**Requirement**
Your reply should hold only the lines from the records below where "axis" occurs.

**Excerpted records**

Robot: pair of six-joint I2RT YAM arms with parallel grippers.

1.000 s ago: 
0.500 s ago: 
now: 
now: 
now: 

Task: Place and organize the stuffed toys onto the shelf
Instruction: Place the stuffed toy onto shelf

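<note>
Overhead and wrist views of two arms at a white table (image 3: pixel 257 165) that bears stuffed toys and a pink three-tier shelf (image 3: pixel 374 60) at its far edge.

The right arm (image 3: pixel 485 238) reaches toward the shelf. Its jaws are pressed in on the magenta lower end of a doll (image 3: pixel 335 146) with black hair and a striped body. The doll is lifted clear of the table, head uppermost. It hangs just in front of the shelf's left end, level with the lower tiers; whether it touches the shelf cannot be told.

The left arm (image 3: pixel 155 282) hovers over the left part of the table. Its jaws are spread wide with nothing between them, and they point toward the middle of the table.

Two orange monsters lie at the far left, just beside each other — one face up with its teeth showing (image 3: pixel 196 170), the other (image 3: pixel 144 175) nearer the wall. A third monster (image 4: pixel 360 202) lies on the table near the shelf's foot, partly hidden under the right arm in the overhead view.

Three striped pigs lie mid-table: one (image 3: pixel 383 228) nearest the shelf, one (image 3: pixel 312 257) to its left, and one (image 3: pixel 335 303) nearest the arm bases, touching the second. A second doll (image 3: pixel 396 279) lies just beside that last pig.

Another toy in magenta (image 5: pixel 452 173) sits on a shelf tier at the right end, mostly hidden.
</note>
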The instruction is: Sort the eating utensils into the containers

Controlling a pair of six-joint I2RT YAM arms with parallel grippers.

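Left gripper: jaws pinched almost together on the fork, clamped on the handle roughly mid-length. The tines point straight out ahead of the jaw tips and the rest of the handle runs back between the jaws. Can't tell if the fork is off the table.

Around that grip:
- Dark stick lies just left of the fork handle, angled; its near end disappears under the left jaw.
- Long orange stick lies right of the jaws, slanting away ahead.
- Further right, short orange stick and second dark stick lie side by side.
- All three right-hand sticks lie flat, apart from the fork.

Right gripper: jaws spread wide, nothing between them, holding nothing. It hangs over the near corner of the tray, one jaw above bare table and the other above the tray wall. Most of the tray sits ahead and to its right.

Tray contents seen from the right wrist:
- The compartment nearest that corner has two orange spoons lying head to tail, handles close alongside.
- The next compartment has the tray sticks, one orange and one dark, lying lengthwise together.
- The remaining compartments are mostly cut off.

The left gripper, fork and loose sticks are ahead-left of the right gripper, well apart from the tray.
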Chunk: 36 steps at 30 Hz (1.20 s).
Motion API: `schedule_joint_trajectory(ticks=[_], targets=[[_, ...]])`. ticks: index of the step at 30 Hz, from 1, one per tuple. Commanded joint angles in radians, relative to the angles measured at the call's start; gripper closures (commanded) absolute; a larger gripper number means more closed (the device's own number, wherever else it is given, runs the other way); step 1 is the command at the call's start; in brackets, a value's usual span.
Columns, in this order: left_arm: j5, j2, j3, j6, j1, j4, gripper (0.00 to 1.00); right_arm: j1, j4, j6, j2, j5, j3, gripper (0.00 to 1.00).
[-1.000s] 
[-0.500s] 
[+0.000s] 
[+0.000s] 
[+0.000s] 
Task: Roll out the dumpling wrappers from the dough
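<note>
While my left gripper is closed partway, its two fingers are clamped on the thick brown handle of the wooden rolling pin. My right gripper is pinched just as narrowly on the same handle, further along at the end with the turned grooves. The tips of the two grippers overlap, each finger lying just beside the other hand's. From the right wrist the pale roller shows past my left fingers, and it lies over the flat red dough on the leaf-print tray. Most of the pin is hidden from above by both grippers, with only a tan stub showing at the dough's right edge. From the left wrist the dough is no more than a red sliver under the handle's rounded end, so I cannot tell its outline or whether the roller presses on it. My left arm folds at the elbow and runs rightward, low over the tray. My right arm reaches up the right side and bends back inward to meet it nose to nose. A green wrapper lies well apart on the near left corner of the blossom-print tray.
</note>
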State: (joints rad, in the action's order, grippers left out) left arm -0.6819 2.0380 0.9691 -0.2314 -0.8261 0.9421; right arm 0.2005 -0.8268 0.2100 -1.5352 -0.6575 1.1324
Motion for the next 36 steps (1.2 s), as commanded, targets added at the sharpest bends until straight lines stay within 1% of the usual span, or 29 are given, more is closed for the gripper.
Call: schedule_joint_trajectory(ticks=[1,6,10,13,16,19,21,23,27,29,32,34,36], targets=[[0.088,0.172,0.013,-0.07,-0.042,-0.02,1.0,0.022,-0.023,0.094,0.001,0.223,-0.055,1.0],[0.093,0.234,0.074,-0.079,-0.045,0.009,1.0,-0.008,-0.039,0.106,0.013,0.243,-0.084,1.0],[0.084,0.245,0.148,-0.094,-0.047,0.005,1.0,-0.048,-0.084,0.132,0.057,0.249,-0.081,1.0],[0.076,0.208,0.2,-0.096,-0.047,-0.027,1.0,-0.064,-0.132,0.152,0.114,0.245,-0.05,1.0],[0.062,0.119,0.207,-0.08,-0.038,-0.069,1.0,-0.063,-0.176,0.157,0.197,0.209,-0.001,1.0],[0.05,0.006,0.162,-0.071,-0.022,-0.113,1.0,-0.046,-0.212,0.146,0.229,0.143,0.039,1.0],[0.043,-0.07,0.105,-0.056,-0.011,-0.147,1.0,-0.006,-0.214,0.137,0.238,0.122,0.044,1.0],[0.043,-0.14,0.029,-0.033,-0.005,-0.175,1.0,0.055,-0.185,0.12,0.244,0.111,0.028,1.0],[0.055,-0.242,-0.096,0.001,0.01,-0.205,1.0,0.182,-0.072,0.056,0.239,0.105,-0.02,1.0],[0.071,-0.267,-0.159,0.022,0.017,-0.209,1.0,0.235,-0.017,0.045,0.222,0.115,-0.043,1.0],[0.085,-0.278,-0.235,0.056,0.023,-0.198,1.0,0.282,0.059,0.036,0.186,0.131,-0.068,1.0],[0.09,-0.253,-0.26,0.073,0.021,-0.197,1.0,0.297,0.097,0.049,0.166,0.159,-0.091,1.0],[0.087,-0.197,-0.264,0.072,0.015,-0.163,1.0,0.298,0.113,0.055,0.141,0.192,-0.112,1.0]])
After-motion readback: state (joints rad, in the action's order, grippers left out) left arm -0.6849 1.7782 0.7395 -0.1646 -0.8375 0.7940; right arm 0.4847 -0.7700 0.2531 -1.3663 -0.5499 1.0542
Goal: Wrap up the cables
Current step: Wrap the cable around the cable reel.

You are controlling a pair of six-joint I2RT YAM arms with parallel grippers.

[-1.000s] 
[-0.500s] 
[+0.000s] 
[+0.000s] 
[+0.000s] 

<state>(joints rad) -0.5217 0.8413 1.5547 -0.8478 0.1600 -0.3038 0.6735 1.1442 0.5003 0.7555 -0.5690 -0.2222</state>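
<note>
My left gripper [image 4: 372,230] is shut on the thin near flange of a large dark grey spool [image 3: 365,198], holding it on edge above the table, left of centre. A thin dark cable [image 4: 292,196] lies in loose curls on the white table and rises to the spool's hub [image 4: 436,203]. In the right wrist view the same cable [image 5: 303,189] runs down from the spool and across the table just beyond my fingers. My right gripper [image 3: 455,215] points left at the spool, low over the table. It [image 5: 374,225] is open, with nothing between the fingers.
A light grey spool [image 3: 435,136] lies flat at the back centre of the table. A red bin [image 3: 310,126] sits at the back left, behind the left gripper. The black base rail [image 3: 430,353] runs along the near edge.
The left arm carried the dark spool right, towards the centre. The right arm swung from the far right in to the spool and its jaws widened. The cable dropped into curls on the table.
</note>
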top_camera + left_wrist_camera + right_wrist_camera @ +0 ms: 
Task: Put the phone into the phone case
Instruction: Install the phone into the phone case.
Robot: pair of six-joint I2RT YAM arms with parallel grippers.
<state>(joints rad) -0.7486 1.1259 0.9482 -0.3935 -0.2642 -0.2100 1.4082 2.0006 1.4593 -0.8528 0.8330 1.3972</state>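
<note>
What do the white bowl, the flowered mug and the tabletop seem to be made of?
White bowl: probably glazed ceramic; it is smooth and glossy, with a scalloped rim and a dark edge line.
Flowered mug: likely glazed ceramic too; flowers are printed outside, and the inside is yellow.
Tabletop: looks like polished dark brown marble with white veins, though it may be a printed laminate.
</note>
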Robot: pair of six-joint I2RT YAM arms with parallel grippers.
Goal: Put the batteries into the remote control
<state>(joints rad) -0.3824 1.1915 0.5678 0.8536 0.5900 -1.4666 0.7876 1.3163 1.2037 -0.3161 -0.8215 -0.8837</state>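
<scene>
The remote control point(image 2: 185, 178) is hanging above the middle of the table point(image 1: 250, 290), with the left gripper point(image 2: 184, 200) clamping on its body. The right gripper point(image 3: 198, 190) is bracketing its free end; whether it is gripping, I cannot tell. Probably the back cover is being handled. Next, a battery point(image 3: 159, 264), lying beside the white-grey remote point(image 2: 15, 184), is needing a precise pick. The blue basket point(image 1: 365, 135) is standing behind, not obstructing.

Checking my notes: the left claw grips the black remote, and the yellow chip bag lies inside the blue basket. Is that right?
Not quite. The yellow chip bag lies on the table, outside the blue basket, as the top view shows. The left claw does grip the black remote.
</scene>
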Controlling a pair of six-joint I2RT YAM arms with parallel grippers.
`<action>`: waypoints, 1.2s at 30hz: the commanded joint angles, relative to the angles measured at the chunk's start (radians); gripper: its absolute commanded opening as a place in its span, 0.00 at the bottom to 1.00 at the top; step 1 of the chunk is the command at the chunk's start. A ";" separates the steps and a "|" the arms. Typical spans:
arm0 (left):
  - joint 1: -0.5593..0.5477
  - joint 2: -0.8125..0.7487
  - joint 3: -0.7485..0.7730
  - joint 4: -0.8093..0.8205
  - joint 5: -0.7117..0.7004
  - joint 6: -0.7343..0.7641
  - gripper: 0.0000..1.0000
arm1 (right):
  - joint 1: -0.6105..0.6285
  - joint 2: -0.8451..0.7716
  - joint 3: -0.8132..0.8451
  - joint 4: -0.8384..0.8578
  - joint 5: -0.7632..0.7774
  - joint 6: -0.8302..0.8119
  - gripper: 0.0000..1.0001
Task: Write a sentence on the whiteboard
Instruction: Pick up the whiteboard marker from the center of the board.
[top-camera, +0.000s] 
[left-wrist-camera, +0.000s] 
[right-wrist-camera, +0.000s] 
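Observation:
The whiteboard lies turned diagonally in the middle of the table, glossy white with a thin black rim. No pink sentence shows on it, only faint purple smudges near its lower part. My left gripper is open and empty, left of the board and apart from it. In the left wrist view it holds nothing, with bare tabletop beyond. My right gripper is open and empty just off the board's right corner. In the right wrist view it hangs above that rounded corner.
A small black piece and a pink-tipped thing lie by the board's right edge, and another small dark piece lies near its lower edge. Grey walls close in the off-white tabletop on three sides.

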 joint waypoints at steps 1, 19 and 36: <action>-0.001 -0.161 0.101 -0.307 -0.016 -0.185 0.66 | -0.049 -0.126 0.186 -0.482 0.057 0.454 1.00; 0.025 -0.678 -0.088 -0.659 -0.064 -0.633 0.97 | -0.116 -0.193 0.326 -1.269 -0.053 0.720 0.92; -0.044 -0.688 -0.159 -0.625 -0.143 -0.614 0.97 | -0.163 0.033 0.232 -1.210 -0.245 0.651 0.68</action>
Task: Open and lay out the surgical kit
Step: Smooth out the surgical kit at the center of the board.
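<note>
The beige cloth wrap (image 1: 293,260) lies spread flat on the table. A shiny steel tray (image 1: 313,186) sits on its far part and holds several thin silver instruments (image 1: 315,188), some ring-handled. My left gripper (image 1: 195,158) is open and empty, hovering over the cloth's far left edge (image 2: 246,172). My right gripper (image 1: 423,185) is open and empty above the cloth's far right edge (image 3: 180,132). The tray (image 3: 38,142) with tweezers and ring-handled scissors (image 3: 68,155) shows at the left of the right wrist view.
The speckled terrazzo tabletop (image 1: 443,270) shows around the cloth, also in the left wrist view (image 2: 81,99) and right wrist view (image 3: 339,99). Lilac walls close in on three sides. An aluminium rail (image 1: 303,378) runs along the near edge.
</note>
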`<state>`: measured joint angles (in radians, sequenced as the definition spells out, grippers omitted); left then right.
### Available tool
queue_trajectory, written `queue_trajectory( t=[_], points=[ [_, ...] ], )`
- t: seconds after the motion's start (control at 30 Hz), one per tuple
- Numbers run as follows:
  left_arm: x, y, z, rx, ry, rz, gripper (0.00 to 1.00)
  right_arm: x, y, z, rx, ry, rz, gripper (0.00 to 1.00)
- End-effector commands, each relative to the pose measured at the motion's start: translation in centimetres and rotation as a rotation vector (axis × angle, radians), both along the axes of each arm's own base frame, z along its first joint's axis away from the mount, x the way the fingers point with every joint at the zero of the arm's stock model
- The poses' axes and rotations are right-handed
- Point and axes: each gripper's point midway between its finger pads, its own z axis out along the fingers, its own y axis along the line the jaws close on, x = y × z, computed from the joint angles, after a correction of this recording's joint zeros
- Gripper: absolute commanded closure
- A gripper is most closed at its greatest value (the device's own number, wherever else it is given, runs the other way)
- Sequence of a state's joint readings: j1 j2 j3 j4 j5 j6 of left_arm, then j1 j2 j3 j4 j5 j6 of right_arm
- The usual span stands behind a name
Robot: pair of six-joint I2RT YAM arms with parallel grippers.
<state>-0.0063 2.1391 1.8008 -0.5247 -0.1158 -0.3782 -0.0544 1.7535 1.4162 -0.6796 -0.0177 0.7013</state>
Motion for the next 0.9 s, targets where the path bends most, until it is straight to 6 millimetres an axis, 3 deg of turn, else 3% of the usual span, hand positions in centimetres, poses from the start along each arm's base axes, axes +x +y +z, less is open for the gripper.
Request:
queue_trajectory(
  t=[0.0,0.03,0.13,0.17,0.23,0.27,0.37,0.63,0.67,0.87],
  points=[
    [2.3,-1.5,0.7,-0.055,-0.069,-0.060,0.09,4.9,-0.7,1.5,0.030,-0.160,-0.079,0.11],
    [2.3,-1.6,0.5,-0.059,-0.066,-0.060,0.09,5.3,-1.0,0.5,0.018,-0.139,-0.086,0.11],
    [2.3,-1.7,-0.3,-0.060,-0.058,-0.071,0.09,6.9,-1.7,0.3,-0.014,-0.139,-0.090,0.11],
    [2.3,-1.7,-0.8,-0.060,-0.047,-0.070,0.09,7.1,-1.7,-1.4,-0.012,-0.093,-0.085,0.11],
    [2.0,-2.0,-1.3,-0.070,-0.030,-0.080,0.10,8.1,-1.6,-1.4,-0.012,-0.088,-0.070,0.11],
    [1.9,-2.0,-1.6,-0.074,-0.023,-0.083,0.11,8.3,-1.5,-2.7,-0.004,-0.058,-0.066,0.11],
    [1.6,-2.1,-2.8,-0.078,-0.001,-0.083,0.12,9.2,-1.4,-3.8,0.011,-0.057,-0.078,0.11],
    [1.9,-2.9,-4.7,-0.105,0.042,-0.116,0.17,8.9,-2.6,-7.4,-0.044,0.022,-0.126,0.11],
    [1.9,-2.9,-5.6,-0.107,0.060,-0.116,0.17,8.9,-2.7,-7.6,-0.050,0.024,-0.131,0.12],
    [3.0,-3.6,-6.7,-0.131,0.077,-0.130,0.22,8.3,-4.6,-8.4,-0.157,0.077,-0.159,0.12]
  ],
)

**Answer to the problem**
- End-effector commands, each relative to the pose measured at the motion's start: translation in centimetres and rotation as a rotation vector (axis × angle, radians), both along the axes of each arm's own base frame, z along its first joint's axis away from the mount, x the way the fingers point with every joint at the zero of the arm's stock model
- Point and axes: each gripper's point midway between its finger pads, its own z axis out along the fingers, its own y axis along the line the jaws close on, x = y × z, computed from the joint angles, after a correction of this recording's joint zeros
Motion for the next 0.9 s, targets where the path bends most, until it is straight to 6 millimetres an axis, 3 deg of turn, else 3% of the usual span, hand positions in centimetres, poses from the start along each arm's base axes, axes +x +y +z, less is open for the gripper.

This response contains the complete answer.